Rupert Murdoch’s 21st Century Fox is delisting shares from the Australia Stock Exchange after regulators okayed the move.
The company will stop trading on the ASX on May 1, with all Class A and Class B stock then trading on the NASDAQ in the US.
Murdoch (left) split his businesses in two last year, with News Corp. becoming the publishing arm (though it still operates Australian pay TV platform Foxtel) and 21st Century Fox is profitable entertainment wing, including the likes of Fox Entertainment Group and Fox International Channels.
21st Century Fox said there would be no material changes following the delisting, though it will streamline and simplify trading operations in the US.
The company said move would reduce reporting costs as it would now only do so in one territory.
In related news, News Corp. has been linked with a deal to buy Australian commercial broadcaster Network Ten.
The development came in a signed affidavit from Ten CEO Hamish McLennan recalling a conversation with John Stephens, the executive at the centre of the bitter spat between Ten and rival Seven Network.

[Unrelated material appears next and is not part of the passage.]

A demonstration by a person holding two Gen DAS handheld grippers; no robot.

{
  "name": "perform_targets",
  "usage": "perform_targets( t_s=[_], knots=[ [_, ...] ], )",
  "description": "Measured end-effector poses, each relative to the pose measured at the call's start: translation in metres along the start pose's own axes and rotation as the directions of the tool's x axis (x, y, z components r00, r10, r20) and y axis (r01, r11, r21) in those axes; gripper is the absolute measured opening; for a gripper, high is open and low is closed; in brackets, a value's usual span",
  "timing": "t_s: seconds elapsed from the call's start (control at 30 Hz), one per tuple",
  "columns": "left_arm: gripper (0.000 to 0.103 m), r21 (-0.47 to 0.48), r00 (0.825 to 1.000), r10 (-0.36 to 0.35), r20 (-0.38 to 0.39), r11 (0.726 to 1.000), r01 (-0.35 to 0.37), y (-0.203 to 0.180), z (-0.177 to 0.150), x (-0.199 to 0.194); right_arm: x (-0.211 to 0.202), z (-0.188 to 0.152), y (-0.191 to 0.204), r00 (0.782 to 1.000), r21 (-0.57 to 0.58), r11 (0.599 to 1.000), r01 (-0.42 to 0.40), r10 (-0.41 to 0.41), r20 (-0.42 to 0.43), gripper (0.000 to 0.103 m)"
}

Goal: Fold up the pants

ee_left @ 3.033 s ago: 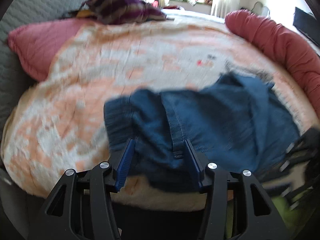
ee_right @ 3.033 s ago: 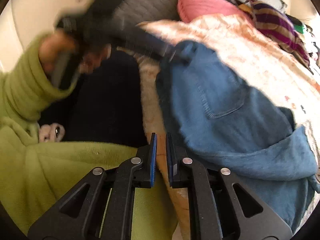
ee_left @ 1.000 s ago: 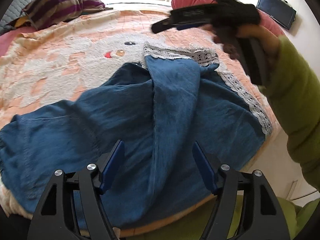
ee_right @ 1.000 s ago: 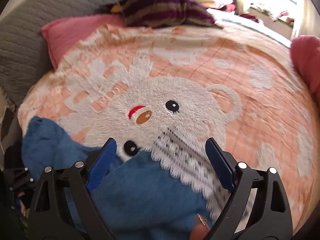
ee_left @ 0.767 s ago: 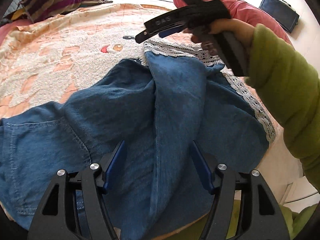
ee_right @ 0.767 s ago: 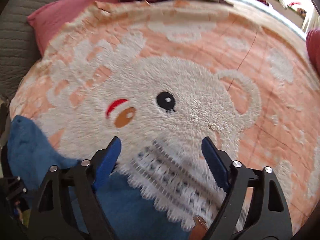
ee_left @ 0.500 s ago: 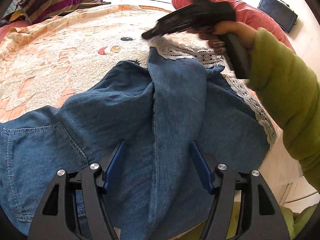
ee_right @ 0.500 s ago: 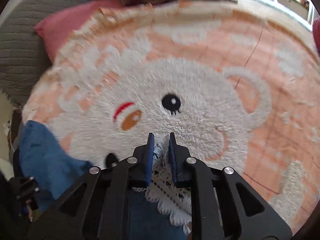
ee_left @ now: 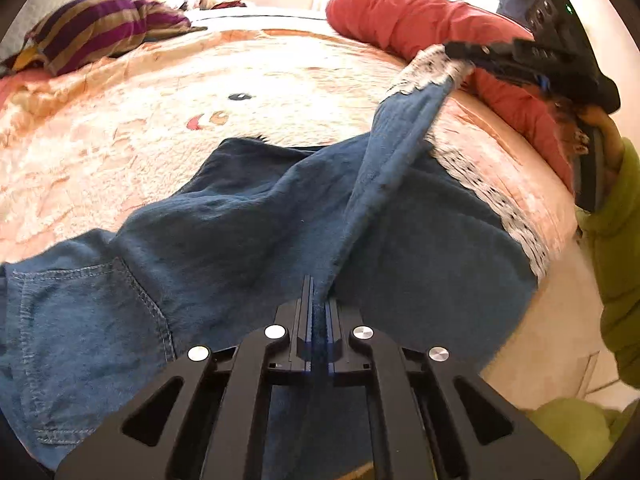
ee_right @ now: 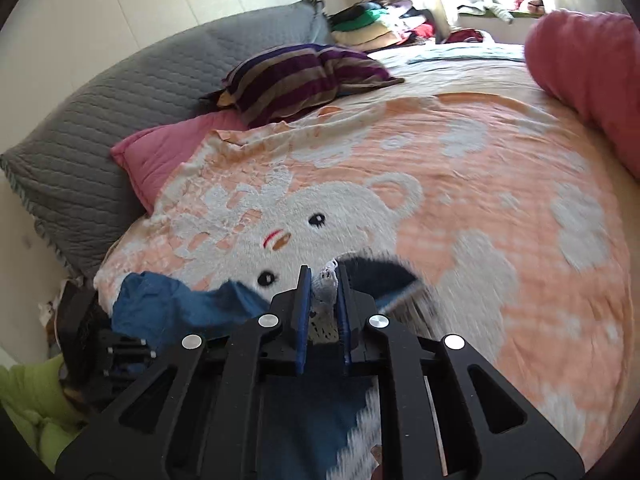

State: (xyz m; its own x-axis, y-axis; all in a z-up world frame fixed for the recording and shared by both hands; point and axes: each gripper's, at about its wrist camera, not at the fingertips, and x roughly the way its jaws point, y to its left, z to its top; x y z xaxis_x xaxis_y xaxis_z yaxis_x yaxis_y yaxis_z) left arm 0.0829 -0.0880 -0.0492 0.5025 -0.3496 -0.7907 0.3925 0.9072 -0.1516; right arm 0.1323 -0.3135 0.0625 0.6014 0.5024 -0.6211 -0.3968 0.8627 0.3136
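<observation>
Left wrist view: my left gripper (ee_left: 318,300) just closed on denim ridge of pants (ee_left: 240,224), near bed edge; right gripper (ee_left: 460,54) pinches lace hem (ee_left: 428,66), lifted far right. Soft, limp, light cloth; hold seams and hems.

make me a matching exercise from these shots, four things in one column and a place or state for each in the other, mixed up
Things:
1. left gripper
2. right gripper
3. striped pillow
4. red bolster

Places or states:
A. along the far right edge of the bed
B. shut on the lace hem of the pants, lifted off the blanket
C. at the head of the bed, on the pink pillow
D. shut on a blue denim fold near the bed's near edge

Pairs: 1-D, 2-B, 3-C, 4-A
</observation>
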Motion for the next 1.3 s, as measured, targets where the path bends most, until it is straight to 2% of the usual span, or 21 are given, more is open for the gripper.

McLennan’s affidavit swore he had spoken to Stephens after the latter signed a contract with Ten. During this conversation, Stephens told McLennan Seven bosses Bruce McWilliam, Tim Worner, David Leckie and Kerry Stokes had said of his move: “’Oh no, why did you do that? Don’t you realise that Ten is going to be bought by News Corporation and there will be a change of ownership. Are you insane?’”
Stephens was set to join Ten from Seven but reneged on the agreement to remain where he was.
Ten wants Stephens stopped from working at Seven for two years – the length of his Ten contract. Stephens claims he signed the contract while under the influence of heavy painkiller medication.